How Would You Like to Meet a Few Hundred Dogs?
A dog had to die before Laura could bring her Newfoundlands to Meet the Breeds.
The annual event, now in its 11th year, attracts hundreds of canines and their owners to a gargantuan conference center on the west side of Manhattan, but space at each breed’s booth is limited. Four or five is usually as many as they’ll take; any more than that and both the dogs and owners get overwhelmed. When Laura first asked, years ago, about bringing her Newfs to Meet the Breeds, an organizer associated with the local branch of the Newfoundland Club of America told her that they had too many dogs signed up already, and quipped that Laura would have to wait until somebody died. (A dog, not a person.)
“It was a running joke, like, ‘Is somebody dead, can I come now?’” Laura laughs. “I fought my way in, you know. I had to go on a waiting list.”
Anyway, life took its course, and a spot opened up. This year, Laura’s here with Solo, an eight-year-old, 110-pound black Newfoundland with a red slobber bib around his neck, who was recently certified as a therapy dog. It takes an especially patient animal to weather this kind of event, Laura says. “Bombproof.”
On this rainy Saturday afternoon in January, Solo and three other Newfs are working the crowd inside the Javits Center. At their nautical-themed booth, which is tucked between the Nederlandse Kooikerhondje booth on one side and the Norfolk terrier booth on the other, the dogs sit patiently while hundreds of visitors come by to pet, poke, and prod them, and put their arms around their gigantic furry heads for selfies.
In the decade since the American Kennel Club launched its first Meet the Breeds, the event has ballooned into a two-day affair. Its stated purpose is to celebrate and educate visitors about nearly 200 breeds of dogs and cats. It does that, but it also serves as a place for pet- and space-starved New Yorkers to come surround themselves for a little while with beautiful creatures they could probably never fit in their studio apartments. With all of its colorful booths and informational flyers, it has the vibe of an expansive, elaborate middle-school science fair, albeit one where you can sip cocktails and pose for a picture with a Rottweiler in a beer frau costume complete with drawn-on cleavage, or buy a knit scarf made of Leonberger fur.
At the circus-themed Pomeranian booth, four dogs bark angrily from the depths of a bright-yellow crate with signs that say “TAKING A BREAK” and “PLEASE DO NOT TOUCH!” Nearby, two wrinkly faced pugs in frothy pink tutus patiently endure coos of delight from the crowd. At the safari-themed Rhodesian Ridgeback booth, a blonde woman in a leopard-print shirt sits on a throne in front of what appears to be an African shield, while visitors to the mastiff booth were warned that “Every Surface Must Be Wipeable,” and “Never Walk a Mastiff Any Farther Than You Want to Carry It Back.” The breeder at the Sussex Spaniel booth admits that their cardboard cutout of Prince Harry and Meghan Markle has been less popular this year, but adds that, while they are dropping their HRH titles, Prince Harry and Meghan Markle will remain the duke and duchess of Sussex for now.
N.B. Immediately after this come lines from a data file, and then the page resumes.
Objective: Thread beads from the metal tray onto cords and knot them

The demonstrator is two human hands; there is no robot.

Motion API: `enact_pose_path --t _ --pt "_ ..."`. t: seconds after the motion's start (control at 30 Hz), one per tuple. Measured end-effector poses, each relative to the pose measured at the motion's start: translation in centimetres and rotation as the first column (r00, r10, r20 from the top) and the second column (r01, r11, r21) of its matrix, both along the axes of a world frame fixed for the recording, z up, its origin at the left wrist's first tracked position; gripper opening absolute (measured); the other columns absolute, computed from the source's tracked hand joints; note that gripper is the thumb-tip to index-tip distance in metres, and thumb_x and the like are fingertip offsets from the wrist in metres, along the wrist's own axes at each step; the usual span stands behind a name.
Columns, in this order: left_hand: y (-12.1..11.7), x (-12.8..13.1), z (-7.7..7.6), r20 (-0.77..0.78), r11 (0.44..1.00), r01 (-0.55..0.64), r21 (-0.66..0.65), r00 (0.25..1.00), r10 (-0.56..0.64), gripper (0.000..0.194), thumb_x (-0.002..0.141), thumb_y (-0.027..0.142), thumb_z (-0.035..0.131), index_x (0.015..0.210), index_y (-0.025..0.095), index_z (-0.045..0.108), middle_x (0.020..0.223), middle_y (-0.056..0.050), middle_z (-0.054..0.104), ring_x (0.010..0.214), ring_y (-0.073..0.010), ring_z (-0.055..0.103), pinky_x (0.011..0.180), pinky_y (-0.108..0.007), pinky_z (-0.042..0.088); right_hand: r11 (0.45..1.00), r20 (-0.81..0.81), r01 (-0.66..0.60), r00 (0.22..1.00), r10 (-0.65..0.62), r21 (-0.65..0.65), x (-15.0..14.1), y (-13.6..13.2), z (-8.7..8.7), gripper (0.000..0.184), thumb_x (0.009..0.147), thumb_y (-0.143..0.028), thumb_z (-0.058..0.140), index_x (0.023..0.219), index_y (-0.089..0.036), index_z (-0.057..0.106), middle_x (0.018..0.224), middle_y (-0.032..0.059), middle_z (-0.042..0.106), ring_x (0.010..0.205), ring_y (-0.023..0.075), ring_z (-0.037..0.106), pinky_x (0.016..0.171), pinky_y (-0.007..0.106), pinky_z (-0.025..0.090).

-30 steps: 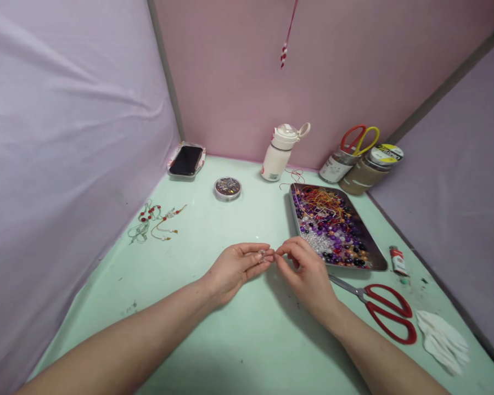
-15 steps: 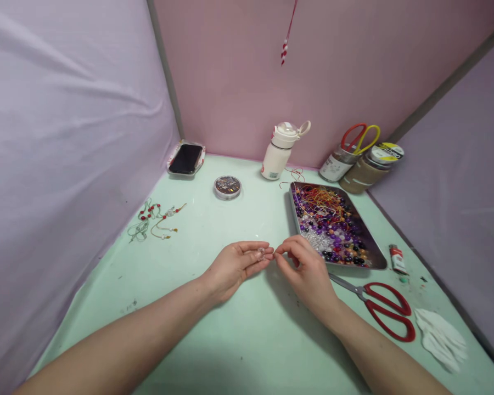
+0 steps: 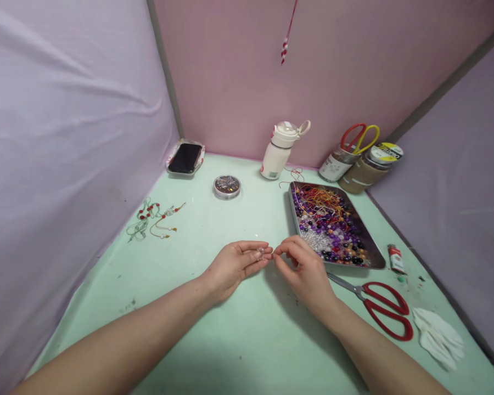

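The left hand lies palm up, its thumb pinning a small clear beadlike piece against the fingers, near their tips. Just beyond that piece, the right hand presses thumb and forefinger together; I cannot tell what, if anything, they pinch.

The table is pale mint green with dark specks; the back wall is dusty pink, the side cloths lilac. Beads run purple, black, amber, red and clear, and the tangled thread mixes red, orange and yellow. The scissors pair red handles with grey blades. The bottle is cream, the phone black, the glove white — and the jar lid yellow, black and white. Red beads dot the green cord; the hanging string is deep red.
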State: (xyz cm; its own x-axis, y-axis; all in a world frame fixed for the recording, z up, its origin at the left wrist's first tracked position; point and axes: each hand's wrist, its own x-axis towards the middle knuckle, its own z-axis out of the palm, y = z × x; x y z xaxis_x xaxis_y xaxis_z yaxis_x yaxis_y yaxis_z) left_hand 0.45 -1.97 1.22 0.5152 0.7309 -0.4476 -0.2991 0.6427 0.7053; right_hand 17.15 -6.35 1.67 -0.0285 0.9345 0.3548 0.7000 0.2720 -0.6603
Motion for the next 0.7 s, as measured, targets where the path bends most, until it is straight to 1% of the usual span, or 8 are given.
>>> enact_pose_path --t 0.2,0.5,0.7 --pt "-0.01 -0.08 -0.14 -0.002 1.0 0.008 0.013 1.0 -0.008 0.016 0.083 0.008 0.061 0.097 0.01 0.069 0.108 -0.014 0.07 0.099 -0.0174 0.067 0.102 -0.033 0.047 1.0 0.013 -0.015 1.0 0.014 0.006 -0.07 -0.04 0.28 0.012 0.085 -0.015 0.054 0.075 -0.021 0.058 0.078 0.0023 0.056 0.073 0.0168 0.052 0.066 0.03 0.041" --pt "0.03 0.08 -0.06 -0.013 1.0 -0.003 -0.005 1.0 0.003 0.016 0.083 0.007 0.06 0.096 0.009 0.069 0.106 -0.014 0.071 0.097 -0.0159 0.067 0.101 -0.032 0.048 1.0 0.007 -0.02 1.0 0.02 -0.009 0.14 -0.02 -0.13 0.011 0.085 -0.013 0.056 0.077 -0.02 0.059 0.08 0.0017 0.055 0.075 0.0159 0.052 0.068 0.028 0.04" --pt "-0.02 0.03 0.17 -0.016 1.0 -0.013 -0.013 1.0 0.013 0.015 0.083 0.005 0.059 0.094 0.009 0.069 0.105 -0.014 0.071 0.096 -0.0162 0.067 0.102 -0.033 0.047 0.999 -0.002 -0.039 0.999 0.039 -0.009 0.15 -0.06 0.01 0.012 0.085 -0.012 0.056 0.077 -0.02 0.059 0.08 0.0016 0.055 0.075 0.0157 0.052 0.068 0.028 0.04"
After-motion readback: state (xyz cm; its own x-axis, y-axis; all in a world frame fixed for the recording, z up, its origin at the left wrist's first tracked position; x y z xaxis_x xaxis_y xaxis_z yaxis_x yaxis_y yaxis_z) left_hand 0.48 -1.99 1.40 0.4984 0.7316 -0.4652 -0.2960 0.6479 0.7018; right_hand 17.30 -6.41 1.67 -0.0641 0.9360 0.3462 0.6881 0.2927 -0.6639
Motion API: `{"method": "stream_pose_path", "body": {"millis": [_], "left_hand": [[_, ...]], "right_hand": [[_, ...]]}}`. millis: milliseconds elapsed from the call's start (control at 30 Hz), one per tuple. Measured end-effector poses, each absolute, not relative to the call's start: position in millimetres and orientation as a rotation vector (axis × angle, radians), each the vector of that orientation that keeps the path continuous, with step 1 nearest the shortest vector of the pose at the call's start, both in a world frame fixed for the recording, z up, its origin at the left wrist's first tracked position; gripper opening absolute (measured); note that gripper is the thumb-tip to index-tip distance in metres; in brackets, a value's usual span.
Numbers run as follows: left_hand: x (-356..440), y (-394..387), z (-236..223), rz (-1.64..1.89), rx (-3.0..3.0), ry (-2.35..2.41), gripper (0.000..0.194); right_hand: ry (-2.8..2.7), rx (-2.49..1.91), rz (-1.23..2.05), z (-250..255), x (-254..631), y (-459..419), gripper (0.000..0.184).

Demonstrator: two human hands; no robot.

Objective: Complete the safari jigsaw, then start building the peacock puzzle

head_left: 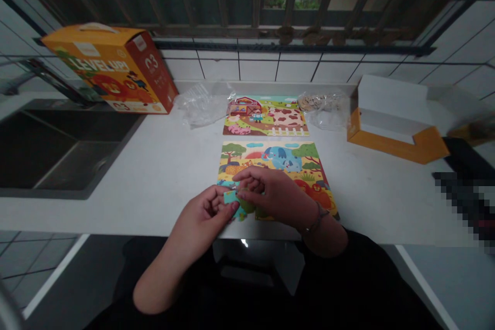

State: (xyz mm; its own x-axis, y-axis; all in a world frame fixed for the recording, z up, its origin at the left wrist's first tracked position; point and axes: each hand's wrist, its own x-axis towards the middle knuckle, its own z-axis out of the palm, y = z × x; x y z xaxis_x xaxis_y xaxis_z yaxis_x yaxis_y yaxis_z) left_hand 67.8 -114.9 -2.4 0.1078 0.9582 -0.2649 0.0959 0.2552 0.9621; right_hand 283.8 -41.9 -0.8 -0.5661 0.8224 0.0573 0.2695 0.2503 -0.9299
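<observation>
Low over the front of the counter, my left hand [209, 211] pinches a light blue puzzle piece [230, 196] between thumb and fingers. Right beside it, my right hand [273, 193] has its thumb and fingers closed on a green puzzle piece [247, 205], partly hidden by the fingers. The two pieces are close together; I cannot tell whether they touch. Beneath my right hand lies a savanna puzzle [284, 157] with blue elephants, trees and a red lion, its lower left part covered by my hands. A farm puzzle [266, 116] with a spotted cow lies just behind it.
An orange box [112, 72] stands at the back left beside a dark sink [77, 165]. Crumpled clear plastic bags [203, 105] lie left of the farm puzzle, and another plastic bag [328, 108] lies right of it. An open orange-and-white box [390, 118] sits at the right.
</observation>
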Motion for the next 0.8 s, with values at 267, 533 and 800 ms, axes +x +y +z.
{"method": "stream_pose_path", "body": {"millis": [267, 533, 800], "left_hand": [[76.9, -117.1, -4.1, 1.004, 0.749, 1.216, 0.052], [68.3, -115.7, -2.0, 0.941, 0.901, 1.306, 0.048], [66.5, -114.6, -1.5, 0.963, 0.909, 1.357, 0.058]], "right_hand": [[-1.918, -1.010, 1.468, -2.7, 288.2, -39.0, 0.024], [-1.948, -1.036, 1.405, -0.2, 289.8, -37.1, 0.015], [-1.912, -1.033, 1.344, 6.6, 289.9, -40.0, 0.008]]}}
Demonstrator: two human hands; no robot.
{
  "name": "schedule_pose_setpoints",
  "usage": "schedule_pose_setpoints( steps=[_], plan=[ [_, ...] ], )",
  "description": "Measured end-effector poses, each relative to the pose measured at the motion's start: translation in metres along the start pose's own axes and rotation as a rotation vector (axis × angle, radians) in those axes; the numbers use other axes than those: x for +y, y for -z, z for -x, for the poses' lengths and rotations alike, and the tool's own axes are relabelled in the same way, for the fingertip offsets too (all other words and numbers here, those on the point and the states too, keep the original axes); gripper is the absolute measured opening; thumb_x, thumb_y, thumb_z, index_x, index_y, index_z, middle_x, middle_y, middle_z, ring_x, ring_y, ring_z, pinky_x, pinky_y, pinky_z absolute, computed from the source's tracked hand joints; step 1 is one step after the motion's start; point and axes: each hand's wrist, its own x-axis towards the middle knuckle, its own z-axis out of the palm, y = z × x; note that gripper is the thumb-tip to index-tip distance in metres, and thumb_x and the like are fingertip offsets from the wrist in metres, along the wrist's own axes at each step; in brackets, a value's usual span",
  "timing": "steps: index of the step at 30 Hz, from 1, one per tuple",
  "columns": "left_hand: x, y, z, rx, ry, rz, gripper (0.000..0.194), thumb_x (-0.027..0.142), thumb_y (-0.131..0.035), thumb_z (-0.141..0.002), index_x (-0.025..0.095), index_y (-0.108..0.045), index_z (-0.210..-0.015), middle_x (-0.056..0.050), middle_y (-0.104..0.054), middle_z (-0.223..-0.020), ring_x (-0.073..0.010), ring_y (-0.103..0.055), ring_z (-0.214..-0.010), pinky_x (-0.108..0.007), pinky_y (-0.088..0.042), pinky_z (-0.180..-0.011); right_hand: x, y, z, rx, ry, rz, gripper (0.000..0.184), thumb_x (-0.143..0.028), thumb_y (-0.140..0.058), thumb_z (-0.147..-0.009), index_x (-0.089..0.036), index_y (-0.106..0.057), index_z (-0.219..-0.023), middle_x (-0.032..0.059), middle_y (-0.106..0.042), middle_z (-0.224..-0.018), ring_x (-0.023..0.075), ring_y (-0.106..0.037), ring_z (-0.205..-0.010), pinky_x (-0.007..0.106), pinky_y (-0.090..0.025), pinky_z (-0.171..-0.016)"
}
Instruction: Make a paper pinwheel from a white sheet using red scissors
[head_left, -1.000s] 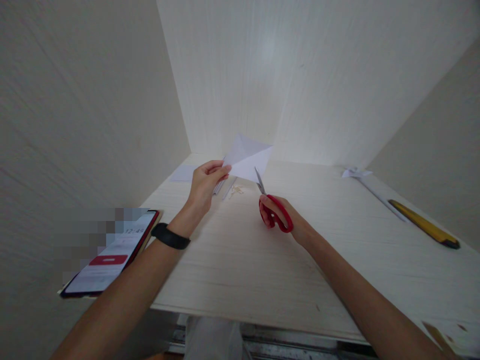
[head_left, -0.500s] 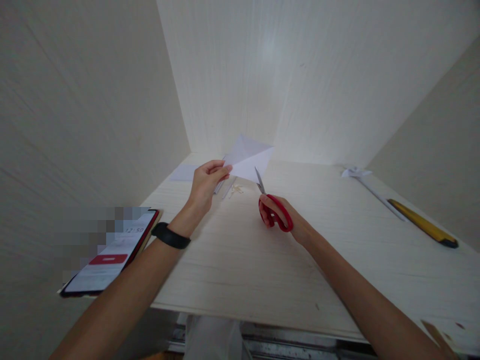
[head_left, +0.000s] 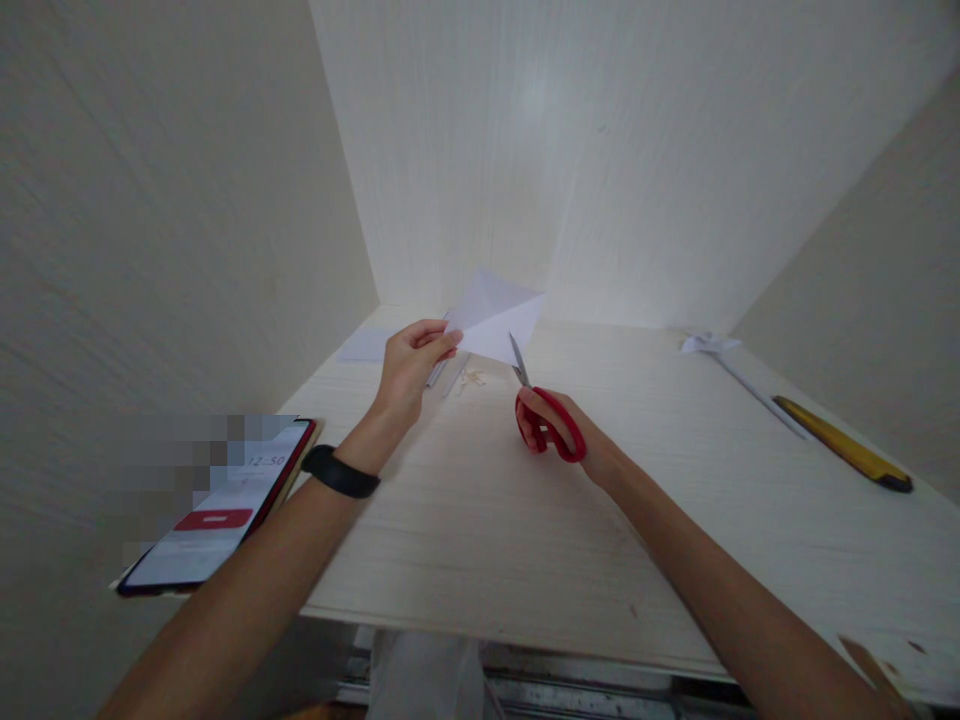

On a stage down from the Newfoundland booth, past the empanada stand, the Savitsky Cats perform for a delighted crowd, though expectations are carefully managed: Before each trick, the audience is warned that the cat in question may or may not perform today. Still, under the guidance of Svitlana Savitsky and her daughter, Marina, an assortment of surly, longhaired cats jump through hoops, dance on their hind legs, roll a wheel along the floor, and climb up a thin pole before leaping down to a pillow below. When the cats are done, the crowd cheers and disperses, careful to avoid the enormous puddle of urine that has appeared nearby.
Wandering around the venue, I talk to one young couple on a date, who say they’re mostly here to see the cats. “I didn’t realize that we’d actually get to touch them,” he says happily. A family with three small children say they came to help decide what kind of dog they want to get; the youngest boy liked the golden retrievers. One woman said she’d been to Meet the Breeds years ago, and came back because, as she said, “I needed this in my life right now.”